One of my favorite lines from Joe in LEAD…for God’s Sake! is “Leadership is one part influence and two parts responsibility. As people of influence, we must always take responsibility for our contribution to the problems that arise around us.” In other words, as leaders we must own our influence, especially when it contributes to a problem!

Unfortunately, taking responsibility is becoming more and more a thing of the past as leaders from all walks of life seem to be jumping on the blame game wagon, despite the fact it NEVER really solves anything in a family, on a team or within a society for that matter.

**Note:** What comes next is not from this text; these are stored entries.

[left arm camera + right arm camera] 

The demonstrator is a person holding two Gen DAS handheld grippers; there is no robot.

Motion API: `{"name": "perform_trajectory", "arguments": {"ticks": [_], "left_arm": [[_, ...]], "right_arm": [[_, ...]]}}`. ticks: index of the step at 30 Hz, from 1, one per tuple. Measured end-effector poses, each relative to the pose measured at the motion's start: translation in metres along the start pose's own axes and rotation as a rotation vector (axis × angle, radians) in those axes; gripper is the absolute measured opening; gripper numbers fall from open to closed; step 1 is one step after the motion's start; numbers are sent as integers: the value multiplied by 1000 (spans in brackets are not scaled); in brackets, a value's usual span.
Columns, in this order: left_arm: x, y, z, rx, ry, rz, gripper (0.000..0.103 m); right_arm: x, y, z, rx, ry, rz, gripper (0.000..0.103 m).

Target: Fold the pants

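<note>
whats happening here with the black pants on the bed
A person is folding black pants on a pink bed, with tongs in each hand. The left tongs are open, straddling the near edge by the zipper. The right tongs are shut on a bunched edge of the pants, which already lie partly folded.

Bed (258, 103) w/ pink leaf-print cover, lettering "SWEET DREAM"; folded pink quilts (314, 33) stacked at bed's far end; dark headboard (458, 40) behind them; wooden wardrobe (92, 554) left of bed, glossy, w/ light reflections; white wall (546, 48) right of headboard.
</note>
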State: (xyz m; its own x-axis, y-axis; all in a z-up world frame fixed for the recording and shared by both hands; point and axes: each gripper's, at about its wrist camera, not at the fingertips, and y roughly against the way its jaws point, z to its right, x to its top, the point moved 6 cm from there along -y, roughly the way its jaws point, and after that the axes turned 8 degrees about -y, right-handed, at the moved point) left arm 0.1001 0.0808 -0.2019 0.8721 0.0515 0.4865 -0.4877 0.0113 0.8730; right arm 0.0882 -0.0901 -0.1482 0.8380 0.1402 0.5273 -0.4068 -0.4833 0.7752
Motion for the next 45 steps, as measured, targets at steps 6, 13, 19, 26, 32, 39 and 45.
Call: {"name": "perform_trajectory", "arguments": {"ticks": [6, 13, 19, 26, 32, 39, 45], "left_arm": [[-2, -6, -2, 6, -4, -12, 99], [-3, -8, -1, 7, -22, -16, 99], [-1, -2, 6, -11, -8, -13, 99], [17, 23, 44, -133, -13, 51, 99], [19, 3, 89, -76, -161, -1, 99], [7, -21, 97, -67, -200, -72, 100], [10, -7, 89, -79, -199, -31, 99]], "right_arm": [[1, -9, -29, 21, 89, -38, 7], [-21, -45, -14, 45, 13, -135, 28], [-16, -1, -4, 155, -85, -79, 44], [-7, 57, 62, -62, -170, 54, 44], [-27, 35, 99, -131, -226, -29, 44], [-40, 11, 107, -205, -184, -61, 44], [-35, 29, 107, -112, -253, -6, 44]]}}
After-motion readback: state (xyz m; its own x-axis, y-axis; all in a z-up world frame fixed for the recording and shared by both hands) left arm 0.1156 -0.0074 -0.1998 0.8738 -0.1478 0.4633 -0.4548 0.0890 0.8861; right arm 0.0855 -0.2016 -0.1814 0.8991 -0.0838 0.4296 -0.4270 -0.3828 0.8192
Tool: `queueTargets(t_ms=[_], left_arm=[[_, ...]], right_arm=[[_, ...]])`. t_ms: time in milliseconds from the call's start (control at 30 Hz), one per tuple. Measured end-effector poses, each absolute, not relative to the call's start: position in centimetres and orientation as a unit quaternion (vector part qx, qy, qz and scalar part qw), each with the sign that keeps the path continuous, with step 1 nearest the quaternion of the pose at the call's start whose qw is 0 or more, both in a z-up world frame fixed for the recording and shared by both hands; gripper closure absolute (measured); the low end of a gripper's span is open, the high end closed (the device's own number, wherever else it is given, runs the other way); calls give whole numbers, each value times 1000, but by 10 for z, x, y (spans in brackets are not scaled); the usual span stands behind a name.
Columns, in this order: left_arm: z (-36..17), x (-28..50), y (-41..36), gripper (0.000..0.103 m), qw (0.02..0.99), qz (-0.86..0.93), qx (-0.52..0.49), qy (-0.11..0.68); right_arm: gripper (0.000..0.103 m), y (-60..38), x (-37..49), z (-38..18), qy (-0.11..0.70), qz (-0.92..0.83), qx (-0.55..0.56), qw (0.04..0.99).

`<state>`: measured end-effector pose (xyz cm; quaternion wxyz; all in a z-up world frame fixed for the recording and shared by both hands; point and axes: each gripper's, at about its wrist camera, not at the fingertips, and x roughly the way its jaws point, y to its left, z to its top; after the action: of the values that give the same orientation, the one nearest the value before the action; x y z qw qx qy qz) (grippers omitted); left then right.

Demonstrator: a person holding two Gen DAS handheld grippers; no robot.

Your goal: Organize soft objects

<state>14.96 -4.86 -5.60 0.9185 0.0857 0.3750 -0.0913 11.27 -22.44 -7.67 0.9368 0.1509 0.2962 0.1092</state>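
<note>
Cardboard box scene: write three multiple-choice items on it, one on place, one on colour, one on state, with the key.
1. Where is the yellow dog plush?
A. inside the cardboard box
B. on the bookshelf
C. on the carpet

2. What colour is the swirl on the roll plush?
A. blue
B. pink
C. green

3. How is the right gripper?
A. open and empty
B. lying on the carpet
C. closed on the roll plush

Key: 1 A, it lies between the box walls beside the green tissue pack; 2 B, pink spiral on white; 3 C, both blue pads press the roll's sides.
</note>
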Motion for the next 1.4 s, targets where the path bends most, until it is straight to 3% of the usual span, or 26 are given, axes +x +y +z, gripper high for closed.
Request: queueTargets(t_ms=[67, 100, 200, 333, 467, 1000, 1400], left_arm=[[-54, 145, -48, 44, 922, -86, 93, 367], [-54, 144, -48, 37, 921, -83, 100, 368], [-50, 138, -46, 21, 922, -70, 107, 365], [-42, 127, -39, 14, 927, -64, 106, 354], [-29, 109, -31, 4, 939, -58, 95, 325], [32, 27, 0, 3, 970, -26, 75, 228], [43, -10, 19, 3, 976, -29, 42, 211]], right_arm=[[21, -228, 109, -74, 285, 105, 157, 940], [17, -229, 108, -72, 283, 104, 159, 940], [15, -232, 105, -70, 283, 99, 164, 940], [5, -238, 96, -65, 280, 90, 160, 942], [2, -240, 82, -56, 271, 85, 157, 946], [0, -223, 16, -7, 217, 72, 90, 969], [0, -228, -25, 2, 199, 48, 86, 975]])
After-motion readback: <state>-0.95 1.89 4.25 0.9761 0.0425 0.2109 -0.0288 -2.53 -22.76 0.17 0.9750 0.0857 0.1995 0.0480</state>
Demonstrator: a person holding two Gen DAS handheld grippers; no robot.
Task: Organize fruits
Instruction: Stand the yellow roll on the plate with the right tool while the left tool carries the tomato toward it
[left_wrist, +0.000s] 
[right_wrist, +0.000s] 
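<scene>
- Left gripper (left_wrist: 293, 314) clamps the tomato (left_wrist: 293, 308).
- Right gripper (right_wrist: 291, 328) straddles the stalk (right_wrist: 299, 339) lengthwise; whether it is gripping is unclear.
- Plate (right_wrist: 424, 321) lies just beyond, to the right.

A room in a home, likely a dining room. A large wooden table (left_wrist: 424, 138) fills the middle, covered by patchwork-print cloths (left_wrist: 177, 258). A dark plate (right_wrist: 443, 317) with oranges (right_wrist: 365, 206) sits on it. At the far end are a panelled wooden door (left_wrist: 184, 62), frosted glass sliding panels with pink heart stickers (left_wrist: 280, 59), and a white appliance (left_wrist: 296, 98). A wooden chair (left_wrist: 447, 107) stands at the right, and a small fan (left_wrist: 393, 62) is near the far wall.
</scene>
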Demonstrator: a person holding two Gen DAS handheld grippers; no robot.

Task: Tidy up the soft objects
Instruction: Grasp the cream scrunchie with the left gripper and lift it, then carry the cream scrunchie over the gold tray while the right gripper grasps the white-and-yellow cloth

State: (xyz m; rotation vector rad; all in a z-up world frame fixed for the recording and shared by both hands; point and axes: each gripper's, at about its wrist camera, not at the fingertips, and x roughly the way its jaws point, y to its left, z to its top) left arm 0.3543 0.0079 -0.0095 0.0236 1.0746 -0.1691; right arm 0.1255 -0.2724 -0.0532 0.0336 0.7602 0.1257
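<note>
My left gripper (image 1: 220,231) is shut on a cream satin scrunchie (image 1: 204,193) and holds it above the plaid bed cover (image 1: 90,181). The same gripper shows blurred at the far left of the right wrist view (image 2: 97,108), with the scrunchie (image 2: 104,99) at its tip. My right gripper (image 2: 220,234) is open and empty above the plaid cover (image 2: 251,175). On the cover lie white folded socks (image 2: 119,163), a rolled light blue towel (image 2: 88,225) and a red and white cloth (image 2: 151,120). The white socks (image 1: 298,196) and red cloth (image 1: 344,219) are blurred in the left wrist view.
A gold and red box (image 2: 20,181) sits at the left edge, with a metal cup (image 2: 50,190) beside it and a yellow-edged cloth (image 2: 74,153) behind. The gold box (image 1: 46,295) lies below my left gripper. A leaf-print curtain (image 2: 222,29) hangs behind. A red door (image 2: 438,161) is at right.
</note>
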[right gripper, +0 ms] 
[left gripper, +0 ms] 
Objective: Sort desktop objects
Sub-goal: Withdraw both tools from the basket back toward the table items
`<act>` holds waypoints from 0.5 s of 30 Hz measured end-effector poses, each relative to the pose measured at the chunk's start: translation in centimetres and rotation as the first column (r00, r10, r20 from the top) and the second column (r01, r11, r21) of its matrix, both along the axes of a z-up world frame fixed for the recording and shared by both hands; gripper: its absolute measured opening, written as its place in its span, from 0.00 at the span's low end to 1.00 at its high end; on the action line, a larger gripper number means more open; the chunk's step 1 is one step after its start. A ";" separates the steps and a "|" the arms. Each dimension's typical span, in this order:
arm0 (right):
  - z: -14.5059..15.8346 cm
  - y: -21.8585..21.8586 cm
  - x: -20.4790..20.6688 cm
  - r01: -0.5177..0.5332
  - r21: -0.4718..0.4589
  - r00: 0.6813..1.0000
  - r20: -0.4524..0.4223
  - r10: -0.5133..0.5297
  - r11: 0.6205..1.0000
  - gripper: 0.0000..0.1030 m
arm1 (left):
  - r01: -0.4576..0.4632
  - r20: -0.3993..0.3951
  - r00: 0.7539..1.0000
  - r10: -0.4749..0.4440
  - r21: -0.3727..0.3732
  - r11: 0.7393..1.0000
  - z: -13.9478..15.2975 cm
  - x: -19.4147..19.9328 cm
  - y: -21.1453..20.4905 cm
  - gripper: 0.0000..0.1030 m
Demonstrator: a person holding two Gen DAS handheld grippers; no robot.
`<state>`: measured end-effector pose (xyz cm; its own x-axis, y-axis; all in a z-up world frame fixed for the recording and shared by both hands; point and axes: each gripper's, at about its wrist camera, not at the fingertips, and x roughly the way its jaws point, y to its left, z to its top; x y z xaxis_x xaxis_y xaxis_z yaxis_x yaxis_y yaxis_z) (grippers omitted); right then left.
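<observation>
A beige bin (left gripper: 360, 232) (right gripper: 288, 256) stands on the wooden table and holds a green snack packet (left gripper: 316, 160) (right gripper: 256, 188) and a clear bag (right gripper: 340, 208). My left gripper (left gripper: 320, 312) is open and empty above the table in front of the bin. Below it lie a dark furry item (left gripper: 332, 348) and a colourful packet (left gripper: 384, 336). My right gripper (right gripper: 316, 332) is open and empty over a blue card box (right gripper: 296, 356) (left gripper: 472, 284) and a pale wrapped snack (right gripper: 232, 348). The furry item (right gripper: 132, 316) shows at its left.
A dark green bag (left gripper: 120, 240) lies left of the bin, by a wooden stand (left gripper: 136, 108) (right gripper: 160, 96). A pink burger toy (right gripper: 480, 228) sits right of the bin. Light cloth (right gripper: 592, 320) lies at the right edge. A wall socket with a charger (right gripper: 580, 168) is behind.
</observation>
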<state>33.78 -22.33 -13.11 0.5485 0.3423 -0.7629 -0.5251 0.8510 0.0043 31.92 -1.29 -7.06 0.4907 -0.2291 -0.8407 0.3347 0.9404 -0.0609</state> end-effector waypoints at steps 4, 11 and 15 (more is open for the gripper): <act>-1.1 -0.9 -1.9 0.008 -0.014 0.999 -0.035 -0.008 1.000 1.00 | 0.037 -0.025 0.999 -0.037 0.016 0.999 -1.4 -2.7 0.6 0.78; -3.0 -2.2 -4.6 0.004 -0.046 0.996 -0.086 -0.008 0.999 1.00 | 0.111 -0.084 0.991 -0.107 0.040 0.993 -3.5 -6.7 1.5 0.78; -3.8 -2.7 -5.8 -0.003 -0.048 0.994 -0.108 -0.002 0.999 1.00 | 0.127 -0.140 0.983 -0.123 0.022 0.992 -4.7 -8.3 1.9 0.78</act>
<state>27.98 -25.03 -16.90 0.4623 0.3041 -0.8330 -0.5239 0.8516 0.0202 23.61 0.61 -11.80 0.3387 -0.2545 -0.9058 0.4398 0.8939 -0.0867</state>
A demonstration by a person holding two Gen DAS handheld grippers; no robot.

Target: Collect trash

In fact, more often than not, it perpetuates the problem by stirring up feelings of anger, resentment and defensiveness more than anything else. NOT a very effective way to build unity or solve a problem in any situation involving a group of people!

I address this issue frequently in my talks to teams and organizations challenging leaders to take responsibility for their contributions to problems not only as an important step in preventing similar issues to arise in the future, but also as a powerful step toward reconciliation. Let’s face it, it’s only natural for us to be a little quicker to forgive and lend our support to those who’ve genuinely acknowledged (and apologized) for their role in causing an issue – even if their role was a small part of the problem.

Responsibility continuum

I often use the illustration above to show how, in almost any issue, there are multiple contributors bearing different levels of responsibility. Yet, even if one’s contribution was only 5% of the total cause, acknowledging and responding to that 5% is typically where the highest potential for impact lies. Make no mistake, taking responsibility is one of the most powerful steps a leader can take on the path toward meaningful change. So, the next time you’re dealing with an issue on a team, do a deep heart search to find your contribution first, own it (acknowledge and apologize), then watch others follow suit and pull together to solve the issue!


Todd

P.S. I’d love to share even more thoughts and ideas with you, so please drop me a note at todd@kardiatg.com with “Thoughts on leadership” in the subject line and I’ll make sure you receive my periodic emails.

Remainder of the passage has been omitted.